WHAT YOU HAVE TO DO: The required output is the whole listing below, unchanged.

DATASET CONTENT:
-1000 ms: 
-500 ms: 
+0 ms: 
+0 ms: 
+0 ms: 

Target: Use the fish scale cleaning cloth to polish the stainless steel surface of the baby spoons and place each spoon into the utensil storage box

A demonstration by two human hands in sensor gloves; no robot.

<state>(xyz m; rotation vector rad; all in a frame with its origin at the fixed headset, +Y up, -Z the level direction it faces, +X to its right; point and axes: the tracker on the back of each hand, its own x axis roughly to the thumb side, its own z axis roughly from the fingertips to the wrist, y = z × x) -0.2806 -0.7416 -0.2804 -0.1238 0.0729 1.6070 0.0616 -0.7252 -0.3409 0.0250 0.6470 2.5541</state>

TASK RESULT:
-1000 ms: 
-500 ms: 
+0 ms: 
+0 ms: 
+0 ms: 

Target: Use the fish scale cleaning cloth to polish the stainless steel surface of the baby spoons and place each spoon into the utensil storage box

A demonstration by two human hands in sensor gloves; no robot.

<state>(xyz m; rotation vector rad; all in a frame with its origin at the fixed headset, +Y up, -Z the level direction it faces, +X to its right; point and axes: the tracker on the back of each hand, its own x axis roughly to the thumb side, its own z axis roughly from the fingertips to the wrist, y = z × x) -0.2806 -0.7416 -0.2804 -0.1238 0.0729 1.6070 0.0616 -0.7252 -0.3409 0.0250 0.6470 2.5541</state>

Nothing remains to be added to the exercise.